Task brief: What is needed is the full listing written out exactly, minus the pictures.

Dataset extract:

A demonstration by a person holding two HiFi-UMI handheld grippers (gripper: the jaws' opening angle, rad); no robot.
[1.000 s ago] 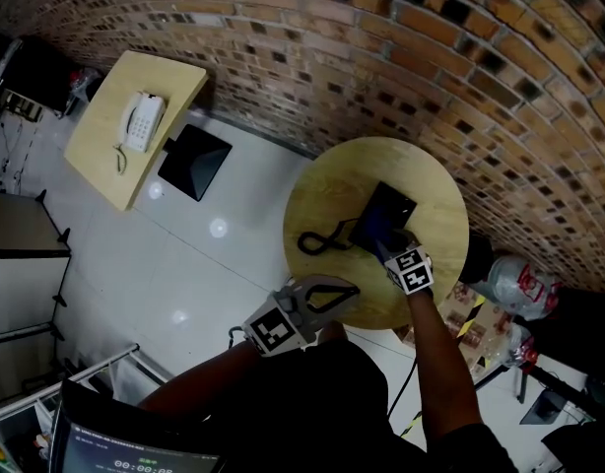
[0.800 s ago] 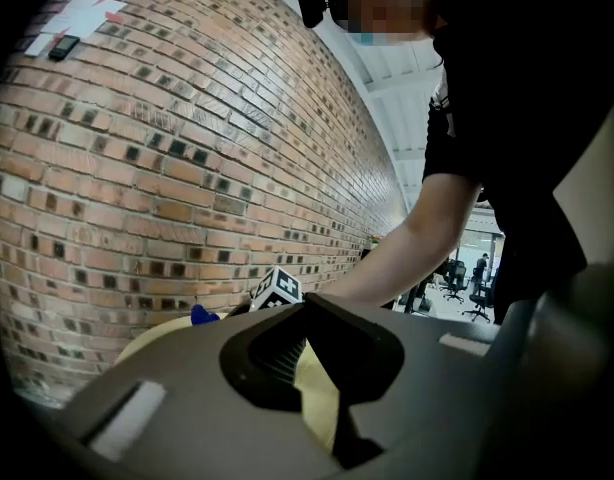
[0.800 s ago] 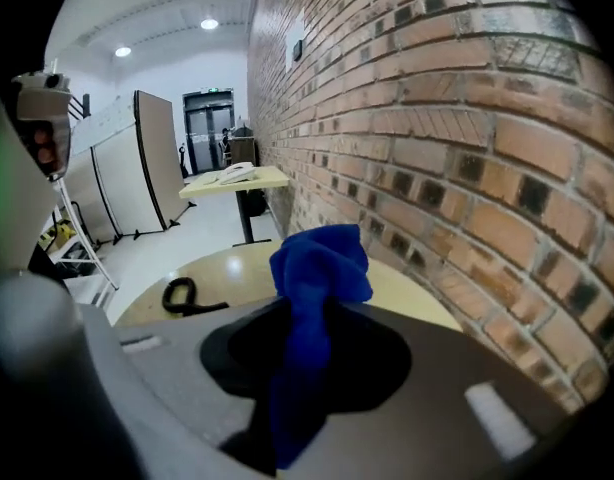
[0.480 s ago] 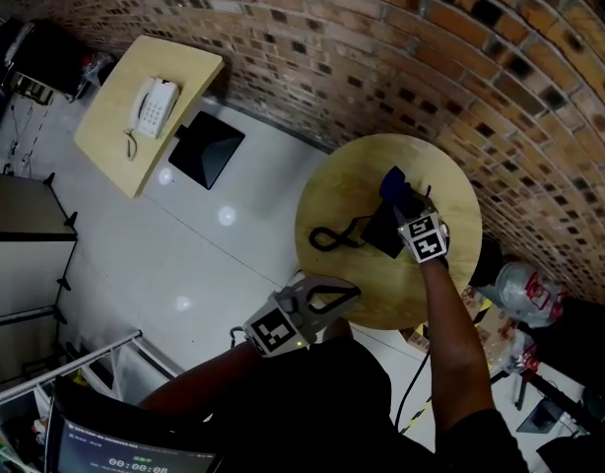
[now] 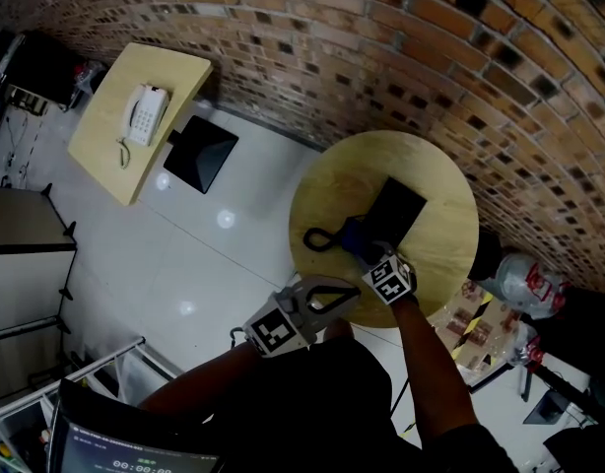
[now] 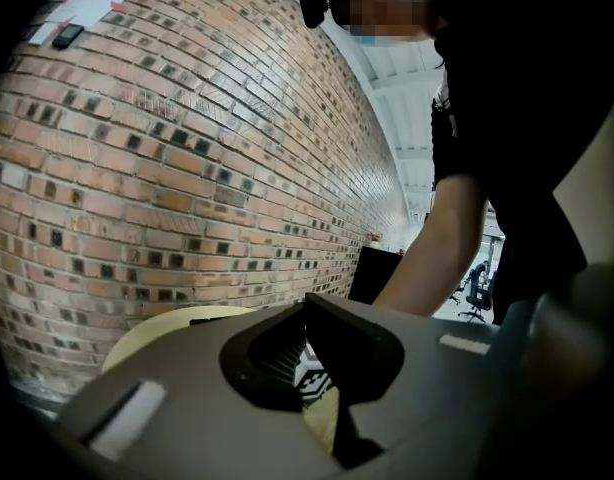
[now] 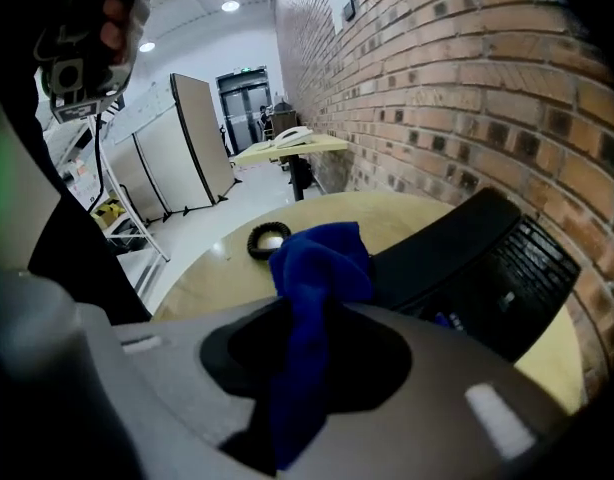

Exercise output:
A demonstration by a person holding two HiFi-UMI handheld grippers (gripper: the jaws' opening angle, rad); no robot.
[1.000 s ago] 
[0.800 s ago] 
[0.800 s ago] 
[0.480 s ago] 
[now] 
[now] 
[now] 

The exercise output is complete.